» The task: Although the listing contains pictures, reproduce only its text, exactly as written.

» Data provided:
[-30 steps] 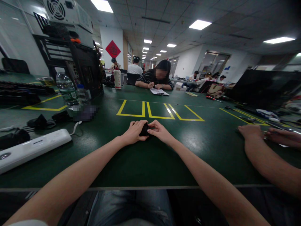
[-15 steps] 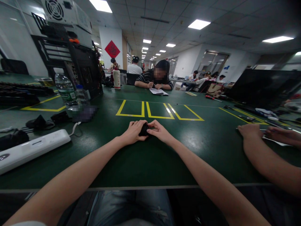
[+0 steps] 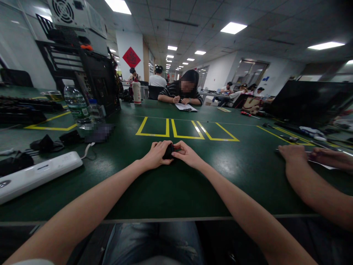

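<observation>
Between my two hands is a small black rounded object (image 3: 168, 151), resting on or just above the green table (image 3: 171, 195); its kind I cannot make out. My left hand (image 3: 156, 154) curls over it from the left, fingers on top and thumb at the near side, covering much of it. From the right, my right hand (image 3: 186, 152) pinches at its edge with thumb and fingertips. Beyond my hands, several yellow tape outlines (image 3: 187, 138) mark the tabletop.
At left lie a white power strip (image 3: 41, 176), a water bottle (image 3: 77, 106) and an open computer case (image 3: 96, 81). A co-worker's arm (image 3: 311, 184) rests on the right side. Across the table, a person (image 3: 179, 95) leans over a clipboard (image 3: 186, 107).
My hands and the black object stay almost in place. The co-worker's hands at right shift slightly around a sheet of paper.
</observation>
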Available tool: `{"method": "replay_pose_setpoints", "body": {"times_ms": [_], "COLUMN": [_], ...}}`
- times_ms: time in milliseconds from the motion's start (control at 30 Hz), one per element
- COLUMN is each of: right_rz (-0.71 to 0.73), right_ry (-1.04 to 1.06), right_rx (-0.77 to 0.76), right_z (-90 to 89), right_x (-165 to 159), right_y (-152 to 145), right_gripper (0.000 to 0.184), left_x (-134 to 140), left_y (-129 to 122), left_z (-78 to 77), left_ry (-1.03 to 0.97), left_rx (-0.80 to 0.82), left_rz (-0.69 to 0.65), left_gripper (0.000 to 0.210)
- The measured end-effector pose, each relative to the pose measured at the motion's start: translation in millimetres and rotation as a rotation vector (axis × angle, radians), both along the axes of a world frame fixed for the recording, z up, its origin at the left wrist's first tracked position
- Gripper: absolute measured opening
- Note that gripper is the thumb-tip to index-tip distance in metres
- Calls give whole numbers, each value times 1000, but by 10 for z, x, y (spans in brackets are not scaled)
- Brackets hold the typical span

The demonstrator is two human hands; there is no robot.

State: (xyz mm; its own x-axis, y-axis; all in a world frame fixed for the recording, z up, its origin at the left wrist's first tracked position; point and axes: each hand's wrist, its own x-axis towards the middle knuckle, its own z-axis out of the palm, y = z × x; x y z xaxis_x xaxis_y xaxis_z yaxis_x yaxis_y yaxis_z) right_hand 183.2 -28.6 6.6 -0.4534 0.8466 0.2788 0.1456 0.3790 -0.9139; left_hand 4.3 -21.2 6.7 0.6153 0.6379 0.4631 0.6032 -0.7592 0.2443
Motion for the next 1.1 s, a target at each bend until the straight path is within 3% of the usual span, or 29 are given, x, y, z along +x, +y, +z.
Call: {"method": "replay_pose_setpoints", "body": {"times_ms": [100, 300, 467, 700, 900, 1100], "right_rz": [19, -11, -57, 33, -2, -40], "right_ry": [30, 47, 16, 19, 46, 6], "right_rx": [0, 2, -31, -29, -6, -73], "right_z": [2, 8, 0, 3, 4, -15], "right_x": [0, -20, -16, 12, -6, -2], "right_y": [-6, 3, 18, 13, 13, 33], "right_gripper": [31, 22, 31, 34, 22, 32], "left_x": [-6, -13, -9, -13, -7, -7], "left_y": [-7, -27, -19, -25, -23, -28], "left_z": [8, 29, 18, 27, 22, 29], "left_ry": [3, 1, -4, 3, 0, 0], "left_rx": [-6, -9, -9, -19, -4, -13], "left_rz": [1, -12, -2, -4, 6, 3], "left_gripper": [52, 52, 53, 52, 54, 54]}}
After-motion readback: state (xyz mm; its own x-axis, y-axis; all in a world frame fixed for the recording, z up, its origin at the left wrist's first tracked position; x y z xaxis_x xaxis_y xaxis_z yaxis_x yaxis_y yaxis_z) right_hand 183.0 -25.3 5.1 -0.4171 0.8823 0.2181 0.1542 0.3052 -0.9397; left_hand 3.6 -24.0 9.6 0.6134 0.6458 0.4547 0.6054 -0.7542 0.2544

» Result for this task:
[-30 steps] 
[-15 steps] 
[+0 steps] 

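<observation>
Between my two hands is a small black rounded object (image 3: 168, 151), resting on or just above the green table (image 3: 171, 195); its kind I cannot make out. My left hand (image 3: 156, 154) curls over it from the left, fingers on top and thumb at the near side, covering much of it. From the right, my right hand (image 3: 186, 152) pinches at its edge with thumb and fingertips. Beyond my hands, several yellow tape outlines (image 3: 187, 138) mark the tabletop.
At left lie a white power strip (image 3: 41, 176), a water bottle (image 3: 77, 106) and an open computer case (image 3: 96, 81). A co-worker's arm (image 3: 311, 184) rests on the right side. Across the table, a person (image 3: 179, 95) leans over a clipboard (image 3: 186, 107).
My hands and the black object stay almost in place. The co-worker's hands at right shift slightly around a sheet of paper.
</observation>
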Available tool: `{"method": "replay_pose_setpoints", "body": {"times_ms": [_], "COLUMN": [_], ...}}`
- times_ms: time in milliseconds from the motion's start (control at 30 Hz), one per element
- COLUMN is each of: right_rz (-0.71 to 0.73), right_ry (-1.04 to 1.06), right_rx (-0.77 to 0.76), right_z (-90 to 89), right_x (-165 to 159), right_y (-152 to 145), right_gripper (0.000 to 0.184), left_x (-134 to 140), left_y (-129 to 122), left_z (-78 to 77), left_ry (-1.03 to 0.97), left_rx (-0.80 to 0.82), left_rz (-0.69 to 0.65), left_gripper (0.000 to 0.210)
- The measured end-effector pose, each relative to the pose measured at the motion's start: translation in millimetres and rotation as a rotation vector (axis × angle, radians), both along the axes of a world frame fixed for the recording, z up, its origin at the left wrist's first tracked position
- Gripper: absolute measured opening
- Note that gripper is the thumb-tip to index-tip distance in metres
- Calls give whole numbers, each value times 1000, but by 10 for z, x, y (spans in brackets are not scaled)
- Brackets hold the typical span

The demonstrator is two human hands; there is no robot.

State: (xyz mm; its own x-axis, y-axis; all in a world frame fixed for the recording, z up, its origin at the left wrist's first tracked position; point and axes: each hand's wrist, its own x-axis towards the middle knuckle, its own z-axis out of the palm, y = z × x; x y z xaxis_x xaxis_y xaxis_z yaxis_x yaxis_y yaxis_z) right_hand 183.2 -28.6 6.6 -0.4534 0.8466 0.2788 0.1456 0.3790 -0.9139; left_hand 4.3 -21.2 6.7 0.6153 0.6379 0.4631 0.6032 -0.7592 0.2443
Motion for the next 1.1 s, a target at each bend until the straight path is within 3% of the usual span, or 29 are given, x, y, z along +x, +y, +z.
Call: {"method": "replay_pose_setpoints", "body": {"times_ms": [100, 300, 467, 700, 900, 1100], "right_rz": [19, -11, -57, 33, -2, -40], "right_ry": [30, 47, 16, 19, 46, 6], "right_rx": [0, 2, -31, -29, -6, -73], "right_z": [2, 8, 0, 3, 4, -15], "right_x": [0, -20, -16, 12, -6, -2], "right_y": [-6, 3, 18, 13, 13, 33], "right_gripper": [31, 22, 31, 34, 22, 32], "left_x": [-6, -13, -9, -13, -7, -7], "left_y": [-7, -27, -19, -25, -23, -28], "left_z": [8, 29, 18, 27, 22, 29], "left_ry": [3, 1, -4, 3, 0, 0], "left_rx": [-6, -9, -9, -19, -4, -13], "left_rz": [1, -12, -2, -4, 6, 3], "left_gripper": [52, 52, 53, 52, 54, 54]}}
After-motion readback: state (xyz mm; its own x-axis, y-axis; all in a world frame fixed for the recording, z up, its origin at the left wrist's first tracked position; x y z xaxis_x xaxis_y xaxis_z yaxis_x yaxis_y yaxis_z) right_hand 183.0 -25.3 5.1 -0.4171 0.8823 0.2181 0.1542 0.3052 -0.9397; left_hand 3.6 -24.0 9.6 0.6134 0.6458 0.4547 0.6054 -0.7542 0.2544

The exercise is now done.